While the content of the IC49 course itself is valuable, the people behind it are the ones who made the experience truly worthwhile for me.
The instructors and developers bring their own deep experience to the classroom. During the course, they explained why the requirements exist and how they should be interpreted in practice, which is difficult to extract from the specifications alone.
Finally, the practical exercises were where everything came together. They included building an evaluation plan for a representative IACS environment, applying ACSSA evaluation methods to real policy and procedural artifacts and working through nonconformity scenarios and understanding their broader impact.
These exercises help turn theoretical knowledge into something you can actually execute. I left the course confident in my ability to apply ACSSA.
Why ACSSA Matters
From my perspective, ACSSA fills a long-standing gap in the industry.
For organizations that have spent years designing and maturing their IACS environments in alignment with ISA/IEC 62443, ACSSA provides a way to move beyond self-assessment and toward independently verified conformity.

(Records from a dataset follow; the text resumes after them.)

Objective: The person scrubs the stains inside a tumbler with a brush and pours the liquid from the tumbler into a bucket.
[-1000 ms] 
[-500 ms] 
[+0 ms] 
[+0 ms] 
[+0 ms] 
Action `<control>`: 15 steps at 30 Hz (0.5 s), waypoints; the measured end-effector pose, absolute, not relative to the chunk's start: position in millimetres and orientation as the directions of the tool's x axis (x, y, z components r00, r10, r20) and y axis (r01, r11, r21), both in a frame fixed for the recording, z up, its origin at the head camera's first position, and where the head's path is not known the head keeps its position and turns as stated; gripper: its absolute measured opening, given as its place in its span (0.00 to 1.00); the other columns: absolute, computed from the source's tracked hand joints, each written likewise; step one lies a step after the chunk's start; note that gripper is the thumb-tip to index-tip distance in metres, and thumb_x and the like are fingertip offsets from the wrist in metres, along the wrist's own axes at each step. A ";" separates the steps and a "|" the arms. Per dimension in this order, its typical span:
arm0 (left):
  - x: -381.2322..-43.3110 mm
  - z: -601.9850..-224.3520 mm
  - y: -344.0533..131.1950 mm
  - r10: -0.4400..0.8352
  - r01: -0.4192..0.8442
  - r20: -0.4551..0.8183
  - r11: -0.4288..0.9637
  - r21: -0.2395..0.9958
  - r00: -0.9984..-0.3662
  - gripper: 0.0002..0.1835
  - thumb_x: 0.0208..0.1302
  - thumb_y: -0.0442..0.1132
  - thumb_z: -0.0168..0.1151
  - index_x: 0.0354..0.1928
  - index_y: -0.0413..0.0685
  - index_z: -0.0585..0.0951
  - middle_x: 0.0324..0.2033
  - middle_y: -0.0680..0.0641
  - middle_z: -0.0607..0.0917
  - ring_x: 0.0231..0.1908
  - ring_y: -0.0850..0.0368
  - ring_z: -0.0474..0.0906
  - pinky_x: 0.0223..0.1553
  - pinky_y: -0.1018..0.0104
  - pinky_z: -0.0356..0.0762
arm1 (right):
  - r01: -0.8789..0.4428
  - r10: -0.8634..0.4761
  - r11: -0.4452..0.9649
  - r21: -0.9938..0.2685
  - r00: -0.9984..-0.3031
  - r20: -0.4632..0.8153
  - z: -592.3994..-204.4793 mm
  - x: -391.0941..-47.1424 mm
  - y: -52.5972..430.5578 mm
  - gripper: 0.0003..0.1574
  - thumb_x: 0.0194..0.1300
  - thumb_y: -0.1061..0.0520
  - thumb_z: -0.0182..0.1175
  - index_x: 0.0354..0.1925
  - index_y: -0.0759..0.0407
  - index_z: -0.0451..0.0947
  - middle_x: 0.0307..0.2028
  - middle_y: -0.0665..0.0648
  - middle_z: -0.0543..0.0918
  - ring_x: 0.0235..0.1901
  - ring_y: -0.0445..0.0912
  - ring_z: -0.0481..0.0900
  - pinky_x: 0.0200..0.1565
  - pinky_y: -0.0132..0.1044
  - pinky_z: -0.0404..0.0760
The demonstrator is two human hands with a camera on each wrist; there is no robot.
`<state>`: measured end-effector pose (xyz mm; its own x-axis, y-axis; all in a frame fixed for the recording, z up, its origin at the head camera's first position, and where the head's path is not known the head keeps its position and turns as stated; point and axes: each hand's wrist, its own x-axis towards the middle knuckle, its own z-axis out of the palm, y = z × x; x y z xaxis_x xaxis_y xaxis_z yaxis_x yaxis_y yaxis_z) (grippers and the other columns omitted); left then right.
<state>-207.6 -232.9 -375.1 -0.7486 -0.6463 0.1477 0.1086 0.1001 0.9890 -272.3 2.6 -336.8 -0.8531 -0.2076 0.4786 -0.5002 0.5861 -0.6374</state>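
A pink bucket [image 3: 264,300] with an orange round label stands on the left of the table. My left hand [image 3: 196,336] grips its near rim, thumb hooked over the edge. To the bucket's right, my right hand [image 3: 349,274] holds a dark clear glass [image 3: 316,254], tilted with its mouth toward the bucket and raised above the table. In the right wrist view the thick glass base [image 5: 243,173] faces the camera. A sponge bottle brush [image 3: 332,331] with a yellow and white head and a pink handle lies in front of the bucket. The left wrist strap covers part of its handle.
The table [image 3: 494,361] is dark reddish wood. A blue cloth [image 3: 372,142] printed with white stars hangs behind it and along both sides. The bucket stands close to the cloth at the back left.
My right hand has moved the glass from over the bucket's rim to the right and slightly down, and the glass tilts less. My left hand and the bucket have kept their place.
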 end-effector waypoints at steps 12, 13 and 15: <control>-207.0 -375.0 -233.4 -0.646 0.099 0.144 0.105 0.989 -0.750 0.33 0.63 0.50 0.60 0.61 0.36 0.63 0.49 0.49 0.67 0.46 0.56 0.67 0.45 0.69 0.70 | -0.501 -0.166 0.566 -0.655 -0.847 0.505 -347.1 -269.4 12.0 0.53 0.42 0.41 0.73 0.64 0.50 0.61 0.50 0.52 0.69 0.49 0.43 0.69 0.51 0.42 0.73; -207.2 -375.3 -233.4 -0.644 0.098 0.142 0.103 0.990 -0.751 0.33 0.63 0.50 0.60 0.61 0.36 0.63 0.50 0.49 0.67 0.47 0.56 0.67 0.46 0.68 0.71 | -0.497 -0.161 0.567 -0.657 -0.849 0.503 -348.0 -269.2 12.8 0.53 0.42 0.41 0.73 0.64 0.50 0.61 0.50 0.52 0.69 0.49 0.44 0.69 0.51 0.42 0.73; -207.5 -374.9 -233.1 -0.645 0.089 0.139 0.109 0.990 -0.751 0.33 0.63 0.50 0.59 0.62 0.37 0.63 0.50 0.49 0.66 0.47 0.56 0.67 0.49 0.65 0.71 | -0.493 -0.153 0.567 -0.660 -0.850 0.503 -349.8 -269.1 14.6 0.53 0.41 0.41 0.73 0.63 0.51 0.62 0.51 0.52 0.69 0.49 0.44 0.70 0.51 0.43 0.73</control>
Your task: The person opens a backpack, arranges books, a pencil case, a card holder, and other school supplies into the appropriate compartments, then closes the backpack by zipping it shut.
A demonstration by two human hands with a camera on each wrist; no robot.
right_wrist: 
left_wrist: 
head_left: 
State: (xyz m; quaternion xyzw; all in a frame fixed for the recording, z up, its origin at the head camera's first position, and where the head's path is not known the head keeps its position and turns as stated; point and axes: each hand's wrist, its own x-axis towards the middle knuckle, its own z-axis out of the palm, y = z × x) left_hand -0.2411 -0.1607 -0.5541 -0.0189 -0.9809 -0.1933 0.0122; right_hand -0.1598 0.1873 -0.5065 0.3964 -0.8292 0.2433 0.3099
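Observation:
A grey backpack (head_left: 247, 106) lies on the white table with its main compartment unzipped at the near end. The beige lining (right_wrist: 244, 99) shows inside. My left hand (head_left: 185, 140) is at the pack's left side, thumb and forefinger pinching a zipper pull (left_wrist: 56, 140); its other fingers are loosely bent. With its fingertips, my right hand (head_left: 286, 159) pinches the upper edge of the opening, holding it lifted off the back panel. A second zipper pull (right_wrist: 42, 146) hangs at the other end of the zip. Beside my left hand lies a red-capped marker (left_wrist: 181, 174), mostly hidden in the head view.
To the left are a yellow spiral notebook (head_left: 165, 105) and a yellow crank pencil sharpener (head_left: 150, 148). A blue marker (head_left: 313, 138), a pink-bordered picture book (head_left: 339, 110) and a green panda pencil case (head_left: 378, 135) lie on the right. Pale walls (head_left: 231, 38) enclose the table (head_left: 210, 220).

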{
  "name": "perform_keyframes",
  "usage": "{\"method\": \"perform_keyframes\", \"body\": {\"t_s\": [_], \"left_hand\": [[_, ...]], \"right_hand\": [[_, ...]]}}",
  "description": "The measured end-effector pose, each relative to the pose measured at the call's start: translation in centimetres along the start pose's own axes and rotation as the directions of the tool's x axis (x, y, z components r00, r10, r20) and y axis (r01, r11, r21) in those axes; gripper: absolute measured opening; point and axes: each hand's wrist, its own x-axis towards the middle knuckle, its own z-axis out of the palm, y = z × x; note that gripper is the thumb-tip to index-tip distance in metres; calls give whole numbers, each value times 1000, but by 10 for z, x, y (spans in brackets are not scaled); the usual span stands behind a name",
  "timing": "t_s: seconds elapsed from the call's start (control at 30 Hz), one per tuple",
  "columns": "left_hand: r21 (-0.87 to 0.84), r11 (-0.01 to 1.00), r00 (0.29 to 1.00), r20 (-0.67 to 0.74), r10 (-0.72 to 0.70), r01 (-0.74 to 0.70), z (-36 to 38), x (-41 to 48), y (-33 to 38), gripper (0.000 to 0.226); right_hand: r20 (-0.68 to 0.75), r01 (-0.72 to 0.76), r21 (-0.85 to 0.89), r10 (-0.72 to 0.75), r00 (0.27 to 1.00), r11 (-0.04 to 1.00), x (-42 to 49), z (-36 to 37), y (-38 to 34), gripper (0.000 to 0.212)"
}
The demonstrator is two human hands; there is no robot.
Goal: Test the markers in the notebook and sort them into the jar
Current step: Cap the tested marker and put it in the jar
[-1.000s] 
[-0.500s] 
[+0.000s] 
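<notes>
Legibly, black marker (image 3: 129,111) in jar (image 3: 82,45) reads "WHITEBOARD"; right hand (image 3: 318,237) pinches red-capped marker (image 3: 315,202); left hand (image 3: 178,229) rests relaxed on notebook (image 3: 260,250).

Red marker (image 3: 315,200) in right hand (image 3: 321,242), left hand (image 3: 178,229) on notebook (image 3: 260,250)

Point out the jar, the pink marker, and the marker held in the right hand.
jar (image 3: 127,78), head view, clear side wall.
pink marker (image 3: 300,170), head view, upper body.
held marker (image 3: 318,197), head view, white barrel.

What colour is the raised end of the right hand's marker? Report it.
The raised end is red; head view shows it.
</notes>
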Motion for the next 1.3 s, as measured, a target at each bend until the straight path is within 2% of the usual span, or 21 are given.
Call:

Asset owners now have a credible and standardized way to evaluate their cybersecurity posture, and IC49 teaches them how to do so. This is a meaningful shift for the operational technology (OT) cybersecurity community.
Final Thoughts
For experienced practitioners, IC49 is about refining how you apply what you already know within a structured and rigorous evaluation framework.
My recommendation is simple when preparing for the ISASecure’s IC49 ACSSA for Evaluators training:
- Focus on how the standards connect.
- Understand how early decisions influence final outcomes.
- Approach the methodology as an integrated system, not a checklist.
Do that, and the transition from understanding ISA/IEC 62443 to executing against it becomes both achievable and repeatable.
Deniz Kaya, CEO of Perseus Information Security Consulting, has a strong background in cybersecurity, having worked in various roles. Deniz holds a Master of Science in Cybersecurity and Information Assurance from Western Governors University.
Deniz has a deep commitment to advancing cybersecurity across critical sectors. His skills include being a TISAX Lead Auditor, an ISA/IEC 62443 Cybersecurity Expert, ISO 27701 Lead Auditor and SWIFT CSP Accessor. Deniz has also completed the ISA IC49 ACSSA for Evaluators certification class and been heavily involved in the technical review and development of ACSSA as an ISASecure member.